Keep only the lines of the data below that contain "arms", and copy them.

LISTED RECORDS ::
------------------------------------------------
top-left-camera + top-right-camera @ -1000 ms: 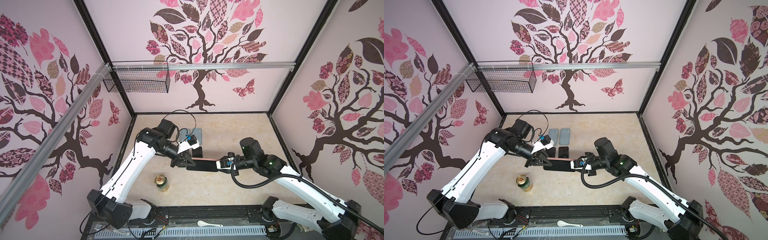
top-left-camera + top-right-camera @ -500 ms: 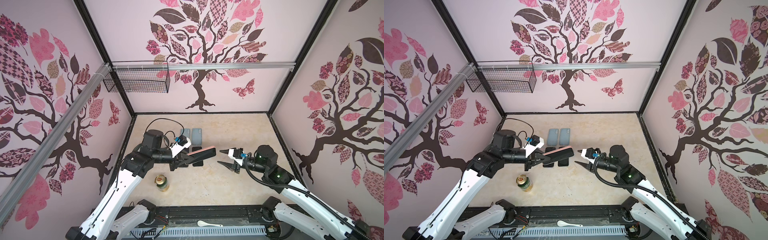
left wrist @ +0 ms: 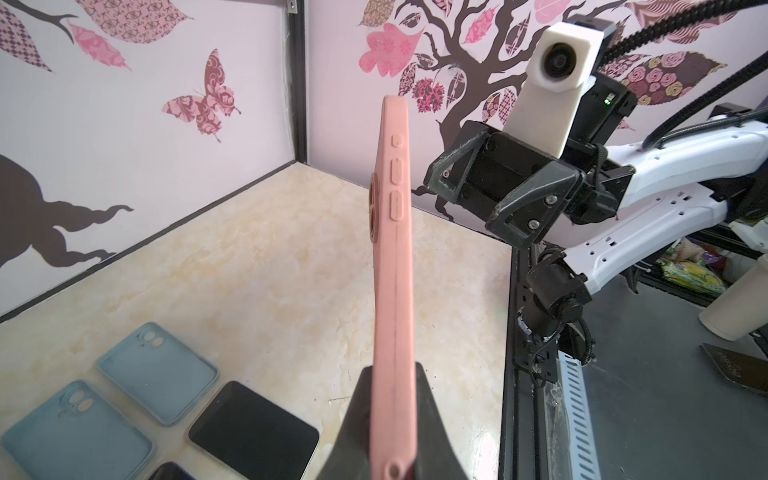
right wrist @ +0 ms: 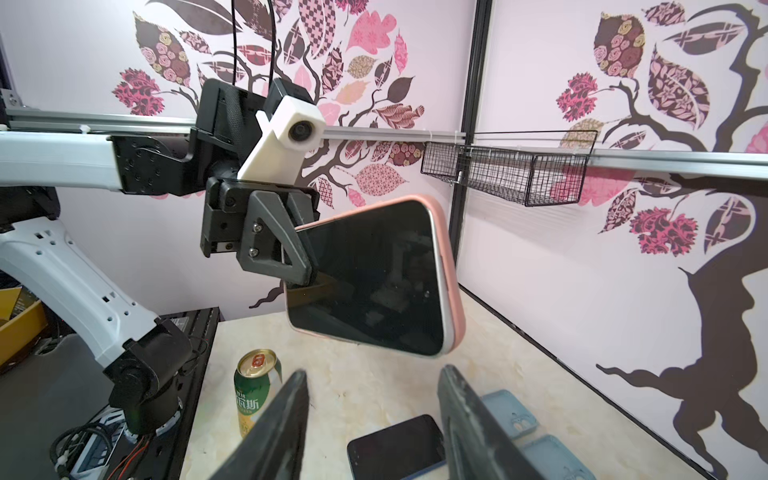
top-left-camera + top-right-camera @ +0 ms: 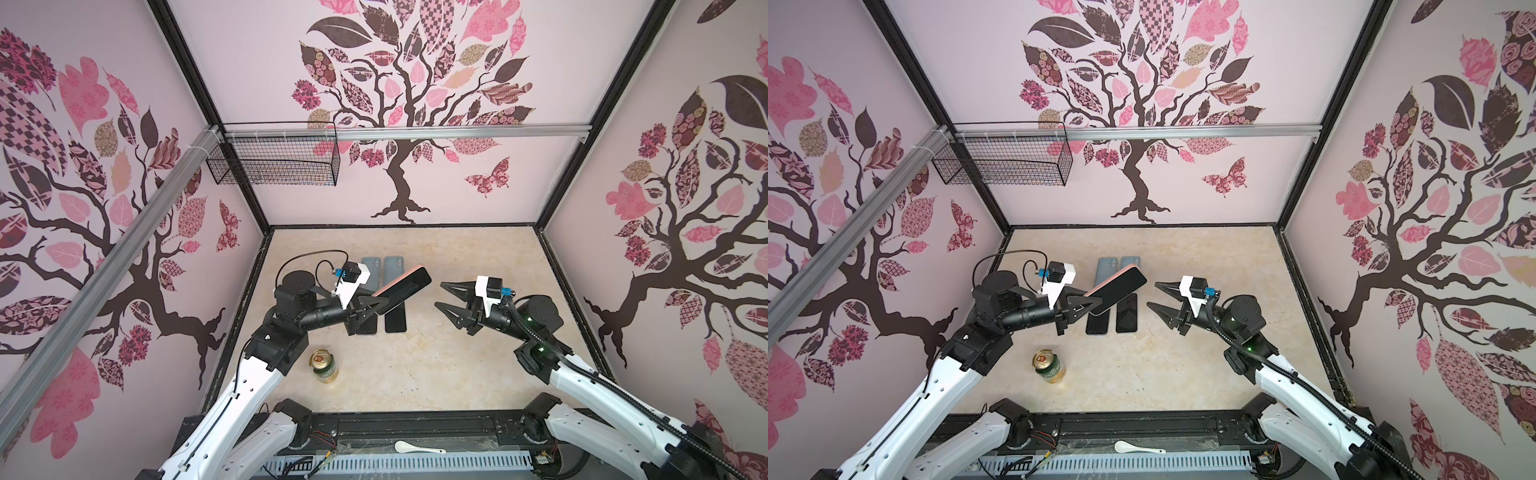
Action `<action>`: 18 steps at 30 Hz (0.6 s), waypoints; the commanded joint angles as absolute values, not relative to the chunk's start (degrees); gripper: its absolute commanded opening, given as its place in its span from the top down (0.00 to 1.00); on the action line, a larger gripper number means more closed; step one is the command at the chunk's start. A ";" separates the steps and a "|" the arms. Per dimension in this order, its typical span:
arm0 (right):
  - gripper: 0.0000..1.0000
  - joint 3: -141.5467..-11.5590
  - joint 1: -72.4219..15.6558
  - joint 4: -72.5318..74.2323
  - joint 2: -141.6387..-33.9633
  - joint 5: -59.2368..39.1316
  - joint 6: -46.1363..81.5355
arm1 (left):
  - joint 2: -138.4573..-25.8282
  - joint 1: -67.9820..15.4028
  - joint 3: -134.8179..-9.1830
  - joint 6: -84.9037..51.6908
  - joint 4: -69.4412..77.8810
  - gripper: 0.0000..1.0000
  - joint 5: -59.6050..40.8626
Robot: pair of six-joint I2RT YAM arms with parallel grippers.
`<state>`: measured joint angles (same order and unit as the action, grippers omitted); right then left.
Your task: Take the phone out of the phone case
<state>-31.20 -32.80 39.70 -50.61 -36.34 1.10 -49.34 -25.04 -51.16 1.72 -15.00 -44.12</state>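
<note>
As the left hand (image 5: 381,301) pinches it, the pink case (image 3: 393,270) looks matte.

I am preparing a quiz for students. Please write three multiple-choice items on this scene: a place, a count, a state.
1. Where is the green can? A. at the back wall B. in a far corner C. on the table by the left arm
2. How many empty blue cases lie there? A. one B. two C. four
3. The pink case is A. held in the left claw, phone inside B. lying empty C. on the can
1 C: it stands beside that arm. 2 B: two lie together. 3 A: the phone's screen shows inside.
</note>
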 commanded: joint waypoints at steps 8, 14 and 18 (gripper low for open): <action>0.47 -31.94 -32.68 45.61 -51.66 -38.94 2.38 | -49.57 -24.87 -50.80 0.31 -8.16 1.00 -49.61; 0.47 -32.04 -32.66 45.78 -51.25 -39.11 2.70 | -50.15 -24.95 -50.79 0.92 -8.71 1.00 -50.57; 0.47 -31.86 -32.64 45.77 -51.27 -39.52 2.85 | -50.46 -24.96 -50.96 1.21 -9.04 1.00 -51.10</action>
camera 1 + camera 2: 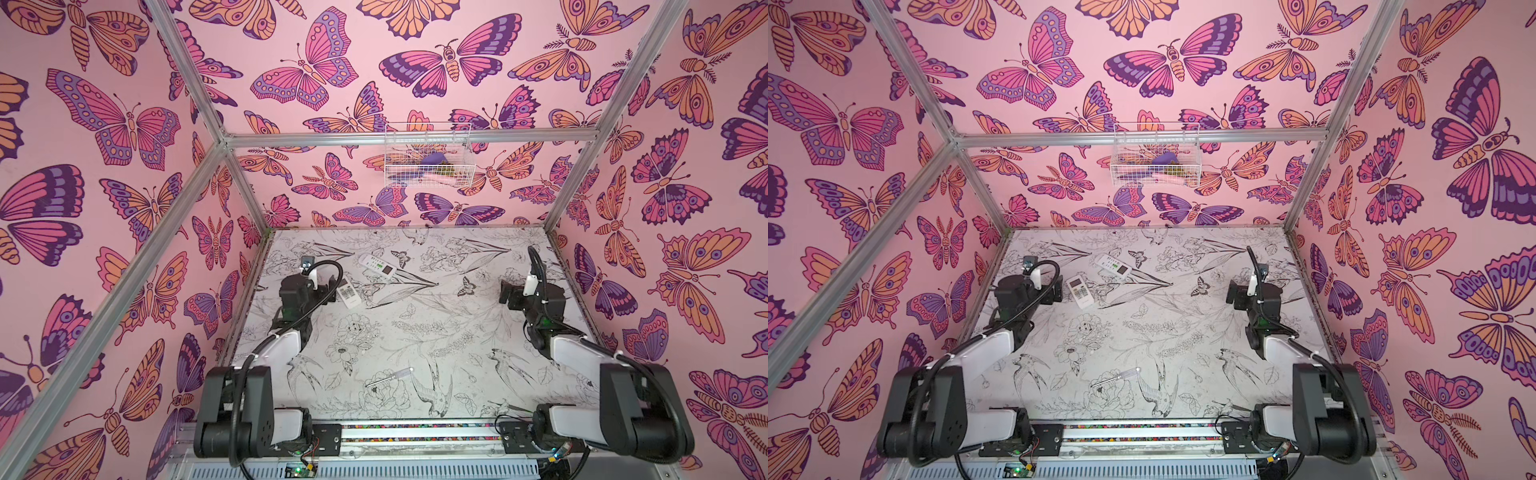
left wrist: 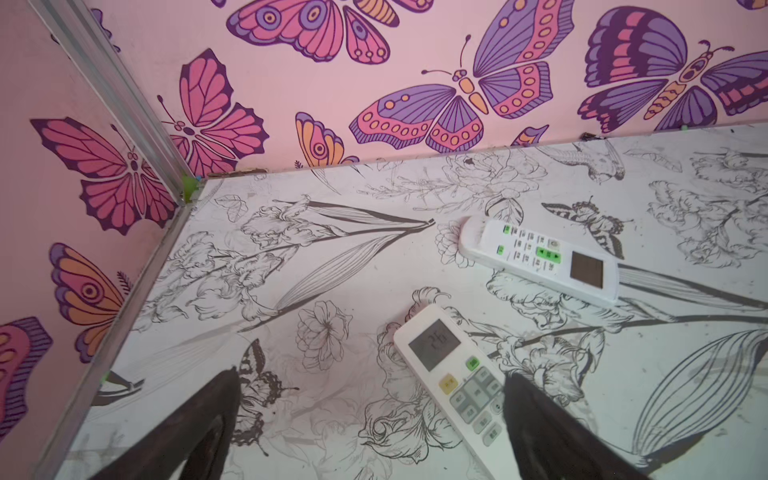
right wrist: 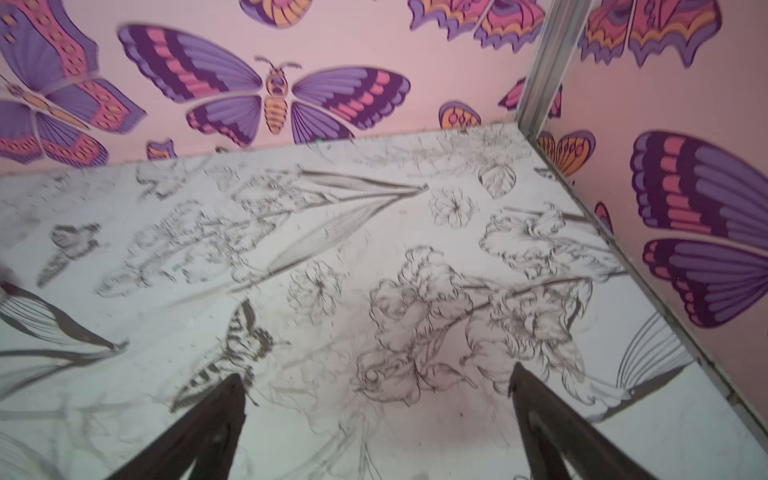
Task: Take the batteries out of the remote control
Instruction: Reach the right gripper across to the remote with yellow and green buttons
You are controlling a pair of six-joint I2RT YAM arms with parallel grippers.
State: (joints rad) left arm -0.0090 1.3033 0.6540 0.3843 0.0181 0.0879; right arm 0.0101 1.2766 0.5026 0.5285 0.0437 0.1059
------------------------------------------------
SOLUTION TO THE EXERCISE ::
Action `<action>`: 18 steps at 30 Hz (0.6 s), waypoints; the commanded joint angles as absolute values, not relative to the chunk's start (degrees); gripper: its absolute commanded opening, given as its place in its span from the top down (0.00 to 1.00); on the action line, a larger gripper number means more closed; step one is the command at the chunk's start. A ";" separates the steps and a "|" the arms. Per dimension in this order, its typical span:
Robot: pair of six-joint I2RT YAM arms with parallel grippers.
You are controlling a pair of six-joint I2RT YAM arms with parallel grippers.

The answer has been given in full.